What Makes This Different
| Capability | ThreatLens | Typical Security Tools |
|---|---|---|
| Multi-framework correlation | STRIDE + DREAD + LINDDUN + PASTA in one pass | Usually one framework |
| Quantitative scoring | DREAD 1-10 scores with weighted context | Qualitative High/Med/Low |
| Privacy-first analysis | Built-in LINDDUN engine | Usually separate DPIA tool |
| Attack tree generation | AND/OR decomposition with likelihood | Manual diagramming |
| CWE + MITRE ATT&CK mapping | Automatic cross-reference | Manual lookup |
| AI agent workflow | MCP server with auto-instructions | IDE plugin or CLI |
Tools
Analysis
| Tool | Framework | Purpose |
|---|---|---|
analyze_threat_landscape |
STRIDE | Categorise threats from a system description |
score_risks |
DREAD | Quantitative risk scoring (1-10 per dimension) |
assess_privacy_impact |
LINDDUN | Privacy threat assessment for personal data |
run_pasta_analysis |
PASTA | 7-stage attack simulation process |
build_attack_tree |
Attack Trees | AND/OR decomposition of attack paths |
Cross-Reference
| Tool | Purpose |
|---|---|
correlate_frameworks |
Map threats across STRIDE → DREAD → LINDDUN → CWE → MITRE ATT&CK |
map_to_cwe |
Link threats to CWE entries with remediation links |
suggest_mitigations |
Prioritised mitigation strategies |
Documentation
| Tool | Purpose |
|---|---|
generate_threat_report |
Full markdown report combining all frameworks |
Quick Start
Install
# Using uv (recommended)
uv pip install .
# Or with pip
pip install .
Run the Server
# stdio (default — for IDE integration)
threatlens
# HTTP transport (for shared/team use)
threatlens --transport streamable-http --port 8000
# SSE transport
threatlens --transport sse --port 8000
IDE Integration
Cursor
Add to .cursor/mcp.json:
{
"mcpServers": {
"threatlens": {
"command": "threatlens",
"args": []
}
}
}
Or with uv (no install required):
{
"mcpServers": {
"threatlens": {
"command": "uv",
"args": ["run", "--directory", "/path/to/threatlens", "threatlens"]
}
}
}
Claude Desktop
Add to claude_desktop_config.json (macOS: ~/Library/Application Support/Claude/, Windows: %APPDATA%\Claude\):
{
"mcpServers": {
"threatlens": {
"command": "threatlens",
"args": []
}
}
}
Or with uv (no install required):
{
"mcpServers": {
"threatlens": {
"command": "uv",
"args": ["run", "--directory", "/path/to/threatlens", "threatlens"]
}
}
}
Claude Code (CLI)
claude mcp add threatlens -- threatlens
Or with uv:
claude mcp add threatlens -- uv run --directory /path/to/threatlens threatlens
VS Code (GitHub Copilot)
Add to .vscode/mcp.json:
{
"servers": {
"threatlens": {
"command": "threatlens",
"args": []
}
}
}
Docker
docker build -t threatlens:latest .
{
"mcpServers": {
"threatlens": {
"command": "docker",
"args": ["run", "--rm", "-i", "threatlens:latest"]
}
}
}
Agent Workflow
When an AI agent connects, ThreatLens automatically sends workflow instructions via the MCP handshake.

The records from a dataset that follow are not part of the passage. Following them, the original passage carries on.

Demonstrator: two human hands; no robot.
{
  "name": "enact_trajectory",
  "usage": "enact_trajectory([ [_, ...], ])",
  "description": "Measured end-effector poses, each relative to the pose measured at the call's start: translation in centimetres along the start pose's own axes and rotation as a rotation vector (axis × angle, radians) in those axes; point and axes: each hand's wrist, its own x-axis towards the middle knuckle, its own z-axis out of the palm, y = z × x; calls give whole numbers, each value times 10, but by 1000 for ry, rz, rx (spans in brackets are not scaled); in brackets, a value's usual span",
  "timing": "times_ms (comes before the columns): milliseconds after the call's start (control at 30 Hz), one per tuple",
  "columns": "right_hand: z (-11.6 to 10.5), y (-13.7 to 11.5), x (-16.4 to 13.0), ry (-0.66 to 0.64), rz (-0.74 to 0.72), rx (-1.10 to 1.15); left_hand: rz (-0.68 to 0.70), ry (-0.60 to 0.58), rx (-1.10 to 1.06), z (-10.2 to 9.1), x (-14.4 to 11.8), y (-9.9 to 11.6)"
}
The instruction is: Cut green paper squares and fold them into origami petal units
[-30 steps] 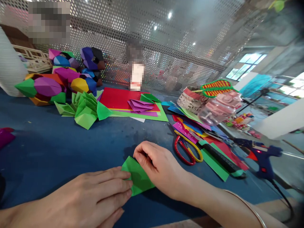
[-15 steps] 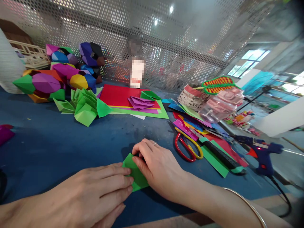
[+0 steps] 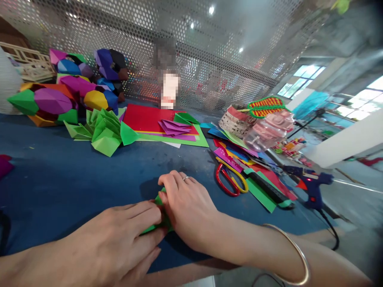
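Note:
A small piece of green paper [image 3: 158, 199] is mostly covered by my two hands near the table's front edge. From the left, my left hand [image 3: 115, 235] grips it between thumb and bent fingers, and a strip of green shows between those fingers. My right hand [image 3: 187, 205], with a ring on one finger, has its fingers curled over the paper's far and right side. Both hands meet over the paper, so its folds are hidden. Red-and-yellow-handled scissors [image 3: 220, 181] lie to the right of my right hand.
Folded light green paper pieces [image 3: 104, 133] and red sheets [image 3: 140, 119] lie farther back. Colourful paper shapes [image 3: 54, 101] are stacked back left. At right are a black-handled cutter [image 3: 269, 187], a glue gun [image 3: 312, 185] with cord, and a pink clear bottle [image 3: 265, 133]. A perforated metal screen [image 3: 197, 52] stands behind.
The green paper lay flatter and showed more; now my left fingers are bent around it and the hands are closer together. The whole view has shifted slightly.

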Motion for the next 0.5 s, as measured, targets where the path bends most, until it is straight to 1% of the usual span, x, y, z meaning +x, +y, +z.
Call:
enact_trajectory([
  [33,1,-3,1,13,-8,-18,-29,-9,9,3,-2,1],
  [67,2,-7,2,25,-18,-40,-38,8,26,5,-1,2],
  [167,3,-12,4,41,-35,-76,-77,53,67,6,9,5],
  [300,3,-7,3,31,-17,-55,-71,75,55,3,17,6],
  [433,4,4,-1,41,31,-48,-57,90,62,8,7,3],
  [500,4,9,-3,52,41,-41,-57,79,63,10,1,1],
])
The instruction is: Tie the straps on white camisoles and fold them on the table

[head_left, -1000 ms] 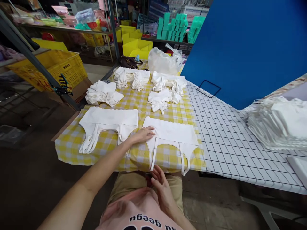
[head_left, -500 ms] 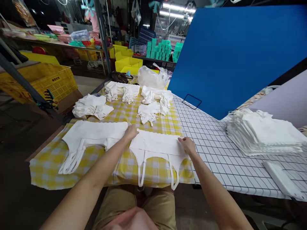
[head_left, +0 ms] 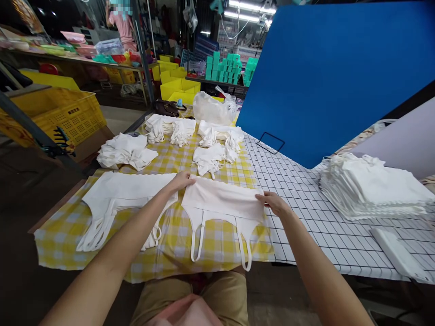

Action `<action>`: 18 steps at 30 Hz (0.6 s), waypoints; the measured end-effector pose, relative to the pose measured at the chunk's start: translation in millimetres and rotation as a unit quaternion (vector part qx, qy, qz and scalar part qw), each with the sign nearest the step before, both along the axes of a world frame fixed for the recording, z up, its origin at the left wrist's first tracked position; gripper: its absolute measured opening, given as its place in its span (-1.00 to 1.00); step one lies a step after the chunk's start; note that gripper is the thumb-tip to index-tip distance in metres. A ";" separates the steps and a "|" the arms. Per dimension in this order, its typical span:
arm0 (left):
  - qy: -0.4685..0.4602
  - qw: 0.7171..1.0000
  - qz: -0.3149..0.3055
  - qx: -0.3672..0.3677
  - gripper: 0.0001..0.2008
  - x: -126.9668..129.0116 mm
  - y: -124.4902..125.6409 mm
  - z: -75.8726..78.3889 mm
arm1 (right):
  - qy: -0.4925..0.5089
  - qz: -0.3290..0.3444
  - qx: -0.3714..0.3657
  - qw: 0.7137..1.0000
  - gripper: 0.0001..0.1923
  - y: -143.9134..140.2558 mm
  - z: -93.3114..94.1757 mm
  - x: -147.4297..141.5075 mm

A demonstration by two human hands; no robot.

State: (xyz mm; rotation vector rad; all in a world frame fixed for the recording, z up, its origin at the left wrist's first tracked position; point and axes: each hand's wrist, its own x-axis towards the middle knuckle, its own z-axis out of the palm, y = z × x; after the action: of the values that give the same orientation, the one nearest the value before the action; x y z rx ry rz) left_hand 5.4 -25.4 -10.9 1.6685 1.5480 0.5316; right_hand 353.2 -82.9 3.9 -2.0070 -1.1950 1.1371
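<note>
On the yellow checked cloth [head_left: 217,244] covering the near end of the table, a white strapped garment [head_left: 222,206] is lying flat, its straps hanging over the front edge. The left hand [head_left: 181,180] is pinching the garment's upper left corner between thumb and fingers, and the right hand [head_left: 274,203] is gripping its right edge the same way, so the fabric is stretching between them. Just beside it to the left, a second white garment [head_left: 127,192] is lying spread out, partly under the left forearm. Farther back on the cloth, small bundles of folded white pieces [head_left: 212,158] are sitting in loose rows, with a crumpled heap [head_left: 124,151] at the left edge and a clear plastic bag [head_left: 215,108] behind them. To the right, the cloth is giving way to a white grid-patterned tabletop [head_left: 306,213], where a tall stack of white garments [head_left: 374,188] is resting well apart from the hands. A large blue board [head_left: 333,72] is standing up behind the table. Around the room, yellow crates [head_left: 64,115] are sitting at the left, teal boxes [head_left: 227,68] are filling a shelf at the back, and another person [head_left: 124,22] is standing far off under ceiling lights.
</note>
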 end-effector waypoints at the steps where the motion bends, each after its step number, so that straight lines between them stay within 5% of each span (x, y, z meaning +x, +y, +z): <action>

The agent will follow this flow:
┌─────────────────────────────┐
│ 1. analyze_threat_landscape │ ← STRIDE categorisation
├─────────────────────────────┤
│ 2. score_risks │ ← DREAD quantitative scoring
├─────────────────────────────┤
│ 3. assess_privacy_impact │ ← LINDDUN privacy analysis
├─────────────────────────────┤
│ 4. build_attack_tree │ ← Attack path decomposition
├─────────────────────────────┤
│ 5. correlate_frameworks │ ← Multi-framework mapping
├─────────────────────────────┤
│ 6. generate_threat_report │ ← Comprehensive documentation
└─────────────────────────────┘
No manual configuration needed — the agent receives the instructions on connect.
Example Output
DREAD Score Table
| Threat | D | R | E | A | D | Overall | Rating |
|---|---|---|---|---|---|---|---|
| Authentication Bypass | 8.0 | 7.5 | 7.0 | 8.5 | 6.5 | 7.5 | HIGH |
| Input Manipulation | 9.0 | 6.0 | 6.5 | 7.0 | 5.5 | 6.8 | HIGH |
| Session Hijacking | 7.5 | 6.0 | 5.5 | 7.0 | 5.5 | 6.3 | HIGH |
Cross-Framework Correlation
| Threat | STRIDE | DREAD | LINDDUN | CWE | MITRE |
|---|---|---|---|---|---|
| Auth Bypass | SPOO | 7.5 | IDEN, NON_ | CWE-287, CWE-290 | T1078, T1110 |
| Data Exposure | INFO | 6.8 | DISC, LINK, IDEN | CWE-200, CWE-312 | T1530, T1567 |
Frameworks
STRIDE (Threat Categorisation)
Classifies threats into six categories: Spoofing, Tampering, Repudiation, Information Disclosure, Denial of Service, Elevation of Privilege.
DREAD (Risk Scoring)
Quantitative scoring on five dimensions (1-10 each): Damage, Reproducibility, Exploitability, Affected Users, Discoverability. Overall score = average.
LINDDUN (Privacy Threats)
Privacy-specific analysis across seven categories: Linkability, Identifiability, Non-repudiation, Detectability, Disclosure, Unawareness, Non-compliance.
PASTA (Attack Simulation)
Seven-stage process: Business Objectives → Technical Scope → Decomposition → Threat Analysis → Vulnerability Analysis → Attack Modeling → Risk/Impact Analysis.
Development
# Install with dev dependencies
uv sync --frozen --all-extras --dev
# Run tests
uv run pytest
# Lint & type-check
uv run ruff check .
uv run pyright
License
MIT — see LICENSE.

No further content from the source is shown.